Developers Menta Redrow are marketing £499,000 flats from a shed alongside East Croydon Station that doesn’t have planning permission, after the cheque to pay the application fee bounced. WALTER CRONXITE reports on the development’s latest controversy
An application for permission for a temporary sales office for the multi-million-pound luxury apartments development on Cherry Orchard Road goes before the council’s planning committee next week – months after the Portakabin-style shed was plonked down at the corner of the busy entrance to East Croydon Station.
The shed has drawn fierce criticism from one Addiscombe councillor, who describes it as “an eyesore, and an affront to local residents”, and who claims that it is proof that the existing granted planning application for the site is not sustainable.
Delay in the process has been caused by the cheque to accompany the planning application having bounced.
Or “was returned by the bank”, according to a source at Croydon Council’s offices.
Payment for the planning application is estimated will have cost just a few hundred pounds. It was not banked by the council until last week, around two months late. Despite the delays in making the application and the payment, Croydon Council has not taken any enforcement action against the site’s developers, Menta Redrow.
The lovingly landscaped shed, or “marketing suite”, as the developers prefer it to be known, is the base from which Menta Redrow are busy flogging the luxury apartments in their “Amarelle” block, where a one-bed flat will set you back a cool £370,000 for a mere 534 sq ft of real estate.
Three-bed flats in another part of the development nearby are on the market from the developers for a thousand short of half a million pounds.

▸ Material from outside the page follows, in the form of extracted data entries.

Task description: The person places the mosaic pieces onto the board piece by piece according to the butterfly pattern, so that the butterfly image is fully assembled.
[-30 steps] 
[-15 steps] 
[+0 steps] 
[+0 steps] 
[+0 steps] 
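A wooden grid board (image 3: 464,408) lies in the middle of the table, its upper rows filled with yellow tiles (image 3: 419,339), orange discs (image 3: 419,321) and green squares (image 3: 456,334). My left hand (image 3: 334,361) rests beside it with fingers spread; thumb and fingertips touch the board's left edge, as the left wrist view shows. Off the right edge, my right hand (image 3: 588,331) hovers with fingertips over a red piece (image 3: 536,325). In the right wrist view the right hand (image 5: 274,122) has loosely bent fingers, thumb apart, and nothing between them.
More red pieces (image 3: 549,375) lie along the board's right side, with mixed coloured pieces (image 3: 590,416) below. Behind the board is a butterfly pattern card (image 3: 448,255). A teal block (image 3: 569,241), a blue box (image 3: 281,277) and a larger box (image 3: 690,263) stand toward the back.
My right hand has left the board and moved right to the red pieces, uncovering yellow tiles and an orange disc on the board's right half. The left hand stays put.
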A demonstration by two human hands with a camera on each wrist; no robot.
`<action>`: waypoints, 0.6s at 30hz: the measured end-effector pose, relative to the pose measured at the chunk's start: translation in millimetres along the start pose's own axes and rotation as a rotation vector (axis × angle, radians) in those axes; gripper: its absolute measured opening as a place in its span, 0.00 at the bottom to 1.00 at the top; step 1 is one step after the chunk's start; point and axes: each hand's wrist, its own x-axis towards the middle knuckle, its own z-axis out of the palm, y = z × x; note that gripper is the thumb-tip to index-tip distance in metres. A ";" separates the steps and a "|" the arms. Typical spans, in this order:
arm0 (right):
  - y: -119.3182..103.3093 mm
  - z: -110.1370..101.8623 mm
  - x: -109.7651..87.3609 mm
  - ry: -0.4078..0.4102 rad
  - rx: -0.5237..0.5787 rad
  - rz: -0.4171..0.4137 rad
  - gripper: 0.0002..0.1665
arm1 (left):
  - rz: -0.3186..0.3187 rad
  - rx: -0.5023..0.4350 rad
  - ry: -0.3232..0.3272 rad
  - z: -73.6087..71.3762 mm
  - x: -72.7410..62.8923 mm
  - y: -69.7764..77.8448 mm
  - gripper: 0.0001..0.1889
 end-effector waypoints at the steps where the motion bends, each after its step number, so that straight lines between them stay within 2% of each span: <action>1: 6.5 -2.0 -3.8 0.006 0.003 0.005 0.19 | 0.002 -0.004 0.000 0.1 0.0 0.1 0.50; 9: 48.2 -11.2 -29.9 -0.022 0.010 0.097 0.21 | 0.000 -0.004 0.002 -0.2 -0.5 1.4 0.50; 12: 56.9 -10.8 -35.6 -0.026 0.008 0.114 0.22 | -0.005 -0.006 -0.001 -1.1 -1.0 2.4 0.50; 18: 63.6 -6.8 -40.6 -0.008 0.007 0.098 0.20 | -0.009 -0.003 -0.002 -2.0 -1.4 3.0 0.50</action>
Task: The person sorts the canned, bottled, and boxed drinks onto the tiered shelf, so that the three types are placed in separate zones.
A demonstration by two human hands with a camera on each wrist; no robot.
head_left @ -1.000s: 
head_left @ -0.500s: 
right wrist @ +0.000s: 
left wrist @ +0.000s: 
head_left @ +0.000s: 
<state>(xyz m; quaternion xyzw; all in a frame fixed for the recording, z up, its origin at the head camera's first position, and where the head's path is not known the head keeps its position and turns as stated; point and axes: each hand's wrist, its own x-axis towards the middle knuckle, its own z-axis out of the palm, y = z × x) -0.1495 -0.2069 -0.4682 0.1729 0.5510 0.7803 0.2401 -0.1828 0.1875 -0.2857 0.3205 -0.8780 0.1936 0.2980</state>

Documents seeking permission for “Erection of a single storey pavilion for temporary use as a sales and marketing suite with associated car parking and landscaping for a temporary period of 2 years ” at “Amarelle Apartments 41 Cherry Orchard Road” were originally drawn up on behalf of Redrow Homes in February this year, but were not submitted to Croydon Council until August. The carefully drawn architect’s drawings show the shed/marketing suite with two Porsche 911s parked outside…
The application for the marketing shed has attracted objections, including what is believed to be the first reference in formal council planning documentation to “The Bridge to Nowhere” – the term devised by Inside Croydon for what has become a £22 million folly.
The property to the eastern side of the railway tracks, now being developed by a business trading as Menta Redrow, blocked Croydon Council and Network Rail from completing the access bridge at the north end of East Croydon Station, a publicly funded project which seems likely to increase the convenience, and therefore value, of the properties in the development.
But for almost four years, there has been no access to the bridge from the Cherry Orchard Road side as the tall and pricy Menta flats have been built.
The developers’ belated application for the marketing suite will be considered at a planning committee meeting next Thursday, together with strong objections from Labour councillor Sean Fitzsimons.
In his formal objections filed with the council’s planning department, Fitzsimons says, “It’s in breach of the current planning permission and conditions in regards this site granted previously to Menta. It is not an office block, or a 55-storey skyscraper, or delivers an entrance and bridge connection to East Croydon Station. It also delays the Council receiving its Section 106 money.
“As is common building practice, a marketing suite could have been incorporated into the Menta Redrow building, and can still be done.
“Good Meanwhile Use of this site has been curtailed and the site is underused to the detriment of the community. Boxpark across the tracks from this site shows how a site waiting for development can be used while waiting for permanent development to benefit of both the landowner and Croydon.
“It prevents the building of the new entrance and exit of the Bridge to Nowhere for the foreseeable future.
“It proves the existing granted application is not sustainable, as though house prices are at an all time high, the site is still not able to deliver the previously consented application.
“It’s an eyesore, and an affront to local residents.”